EXERCISE OBJECTIVE: Going down the data below, set down exactly the line with "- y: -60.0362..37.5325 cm" and each line after it through the line with "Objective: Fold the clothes"; no other lines.

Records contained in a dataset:

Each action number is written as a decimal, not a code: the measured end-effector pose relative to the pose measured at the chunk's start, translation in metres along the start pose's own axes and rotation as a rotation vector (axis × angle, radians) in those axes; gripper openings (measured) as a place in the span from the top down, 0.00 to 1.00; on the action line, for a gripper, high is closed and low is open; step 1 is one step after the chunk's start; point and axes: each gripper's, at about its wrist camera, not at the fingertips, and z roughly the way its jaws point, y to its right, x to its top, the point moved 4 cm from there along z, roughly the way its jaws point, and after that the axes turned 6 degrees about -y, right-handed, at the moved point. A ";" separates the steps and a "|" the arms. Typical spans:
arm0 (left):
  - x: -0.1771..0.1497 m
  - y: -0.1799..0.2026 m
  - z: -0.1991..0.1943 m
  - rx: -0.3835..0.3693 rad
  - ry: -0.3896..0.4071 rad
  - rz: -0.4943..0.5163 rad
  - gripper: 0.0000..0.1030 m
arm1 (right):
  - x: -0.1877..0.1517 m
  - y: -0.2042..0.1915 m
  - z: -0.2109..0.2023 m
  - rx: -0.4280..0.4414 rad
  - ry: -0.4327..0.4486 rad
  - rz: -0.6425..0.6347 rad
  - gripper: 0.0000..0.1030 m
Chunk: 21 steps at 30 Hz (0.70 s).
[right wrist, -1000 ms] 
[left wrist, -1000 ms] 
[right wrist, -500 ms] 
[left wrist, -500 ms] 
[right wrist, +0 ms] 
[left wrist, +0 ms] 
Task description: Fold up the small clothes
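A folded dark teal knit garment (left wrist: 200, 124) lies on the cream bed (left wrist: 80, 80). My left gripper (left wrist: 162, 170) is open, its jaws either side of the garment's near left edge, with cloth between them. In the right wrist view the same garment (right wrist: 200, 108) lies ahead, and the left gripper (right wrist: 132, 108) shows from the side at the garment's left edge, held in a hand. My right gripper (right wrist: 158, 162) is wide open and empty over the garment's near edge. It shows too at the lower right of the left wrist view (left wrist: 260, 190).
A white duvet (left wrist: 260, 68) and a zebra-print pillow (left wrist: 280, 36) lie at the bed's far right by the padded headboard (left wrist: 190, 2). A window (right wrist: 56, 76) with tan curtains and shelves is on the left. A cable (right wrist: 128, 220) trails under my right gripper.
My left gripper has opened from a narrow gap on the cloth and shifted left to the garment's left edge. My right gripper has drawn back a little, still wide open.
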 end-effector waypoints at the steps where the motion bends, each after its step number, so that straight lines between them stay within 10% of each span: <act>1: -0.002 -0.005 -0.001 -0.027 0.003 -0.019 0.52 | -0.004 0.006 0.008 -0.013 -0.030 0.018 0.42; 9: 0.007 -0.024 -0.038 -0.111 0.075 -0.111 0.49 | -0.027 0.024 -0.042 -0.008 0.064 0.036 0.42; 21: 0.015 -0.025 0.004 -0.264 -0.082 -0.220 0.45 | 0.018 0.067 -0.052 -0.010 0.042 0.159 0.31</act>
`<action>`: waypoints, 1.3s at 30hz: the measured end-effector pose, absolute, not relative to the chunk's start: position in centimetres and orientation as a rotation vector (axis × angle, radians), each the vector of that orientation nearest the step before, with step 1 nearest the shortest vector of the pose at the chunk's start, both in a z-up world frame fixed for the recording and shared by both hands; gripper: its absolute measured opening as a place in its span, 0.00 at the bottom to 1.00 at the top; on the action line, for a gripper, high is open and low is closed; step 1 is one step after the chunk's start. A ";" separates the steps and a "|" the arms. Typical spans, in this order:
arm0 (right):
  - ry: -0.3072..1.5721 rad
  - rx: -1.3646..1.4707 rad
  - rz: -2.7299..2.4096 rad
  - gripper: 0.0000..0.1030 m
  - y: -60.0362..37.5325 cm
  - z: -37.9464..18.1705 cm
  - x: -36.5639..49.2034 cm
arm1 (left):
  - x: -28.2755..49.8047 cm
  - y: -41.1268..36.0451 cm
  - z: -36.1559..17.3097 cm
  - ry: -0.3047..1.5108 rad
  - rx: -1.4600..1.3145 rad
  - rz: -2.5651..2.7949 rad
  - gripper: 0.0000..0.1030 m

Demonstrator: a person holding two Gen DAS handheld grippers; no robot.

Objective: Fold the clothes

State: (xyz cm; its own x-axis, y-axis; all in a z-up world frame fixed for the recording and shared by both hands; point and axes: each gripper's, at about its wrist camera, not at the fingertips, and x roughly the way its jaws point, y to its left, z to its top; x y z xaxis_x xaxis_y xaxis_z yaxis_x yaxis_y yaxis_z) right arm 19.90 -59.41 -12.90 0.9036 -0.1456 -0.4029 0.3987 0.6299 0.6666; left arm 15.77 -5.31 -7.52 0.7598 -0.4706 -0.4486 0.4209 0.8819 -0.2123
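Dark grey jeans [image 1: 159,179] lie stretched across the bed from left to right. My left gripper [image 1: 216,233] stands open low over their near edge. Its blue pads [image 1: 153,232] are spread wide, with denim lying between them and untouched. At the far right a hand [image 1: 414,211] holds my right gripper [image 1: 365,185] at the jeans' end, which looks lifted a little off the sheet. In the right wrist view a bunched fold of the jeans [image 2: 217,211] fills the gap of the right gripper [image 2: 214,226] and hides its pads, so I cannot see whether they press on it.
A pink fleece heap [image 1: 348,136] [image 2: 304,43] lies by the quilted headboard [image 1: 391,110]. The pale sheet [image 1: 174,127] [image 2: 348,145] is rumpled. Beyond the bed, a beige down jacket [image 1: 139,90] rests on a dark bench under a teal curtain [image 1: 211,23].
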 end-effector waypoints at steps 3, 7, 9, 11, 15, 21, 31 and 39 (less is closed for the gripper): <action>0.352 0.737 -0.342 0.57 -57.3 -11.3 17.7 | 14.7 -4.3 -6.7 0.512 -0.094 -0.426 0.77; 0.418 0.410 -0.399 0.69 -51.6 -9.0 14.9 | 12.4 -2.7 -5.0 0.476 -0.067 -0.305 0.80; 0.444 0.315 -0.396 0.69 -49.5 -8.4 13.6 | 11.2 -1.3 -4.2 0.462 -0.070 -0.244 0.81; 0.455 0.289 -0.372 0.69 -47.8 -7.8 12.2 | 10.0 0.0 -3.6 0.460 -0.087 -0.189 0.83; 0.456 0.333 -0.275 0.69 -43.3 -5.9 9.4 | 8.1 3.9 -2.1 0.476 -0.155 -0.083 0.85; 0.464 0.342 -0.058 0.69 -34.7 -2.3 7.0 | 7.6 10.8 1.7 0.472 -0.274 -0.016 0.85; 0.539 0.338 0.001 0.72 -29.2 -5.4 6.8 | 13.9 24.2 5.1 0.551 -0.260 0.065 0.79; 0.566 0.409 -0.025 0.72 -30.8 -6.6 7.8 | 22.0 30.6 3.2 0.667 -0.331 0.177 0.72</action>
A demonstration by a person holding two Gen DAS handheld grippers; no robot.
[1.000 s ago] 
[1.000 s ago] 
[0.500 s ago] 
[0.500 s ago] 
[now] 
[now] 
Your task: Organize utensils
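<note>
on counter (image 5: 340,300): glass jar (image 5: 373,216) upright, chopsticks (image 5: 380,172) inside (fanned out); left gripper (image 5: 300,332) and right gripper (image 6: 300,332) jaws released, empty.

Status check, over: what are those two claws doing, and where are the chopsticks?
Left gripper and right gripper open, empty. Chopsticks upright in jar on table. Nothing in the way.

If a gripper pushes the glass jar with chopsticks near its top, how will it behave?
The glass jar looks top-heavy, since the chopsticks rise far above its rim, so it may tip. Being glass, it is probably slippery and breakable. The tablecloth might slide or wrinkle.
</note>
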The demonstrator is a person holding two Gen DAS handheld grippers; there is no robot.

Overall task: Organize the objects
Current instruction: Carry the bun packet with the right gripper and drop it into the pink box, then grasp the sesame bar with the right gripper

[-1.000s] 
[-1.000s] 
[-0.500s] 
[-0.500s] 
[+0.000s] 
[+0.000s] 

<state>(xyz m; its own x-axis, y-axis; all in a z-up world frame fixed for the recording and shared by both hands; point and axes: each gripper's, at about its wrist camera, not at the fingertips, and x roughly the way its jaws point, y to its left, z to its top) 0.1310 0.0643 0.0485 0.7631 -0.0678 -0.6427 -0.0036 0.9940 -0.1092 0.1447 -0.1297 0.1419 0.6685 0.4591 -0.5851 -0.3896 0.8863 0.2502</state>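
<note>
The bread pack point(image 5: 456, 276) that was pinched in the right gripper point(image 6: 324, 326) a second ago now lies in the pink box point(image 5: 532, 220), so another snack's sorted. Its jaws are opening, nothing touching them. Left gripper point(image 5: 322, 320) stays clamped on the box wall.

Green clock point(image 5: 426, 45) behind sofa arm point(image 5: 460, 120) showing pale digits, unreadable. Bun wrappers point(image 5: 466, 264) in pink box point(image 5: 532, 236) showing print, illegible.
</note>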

PROBLEM SOLUTION:
  - y: -60.0362..37.5325 cm
  - z: -37.9464..18.1705 cm
  - x: -36.5639..49.2034 cm
arm1 (left):
  - x: -28.2755..49.8047 cm
  - y: -41.1268..36.0451 cm
  - z: -36.1559..17.3097 cm
  - ry: -0.3047..1.5108 rad
  - rx: -1.4600..1.3145 rad
  - rz: -2.5651..2.7949 rad
  - gripper: 0.0000..0.1030 m

Demonstrator: a person holding two Gen DAS handheld grippers; no robot.

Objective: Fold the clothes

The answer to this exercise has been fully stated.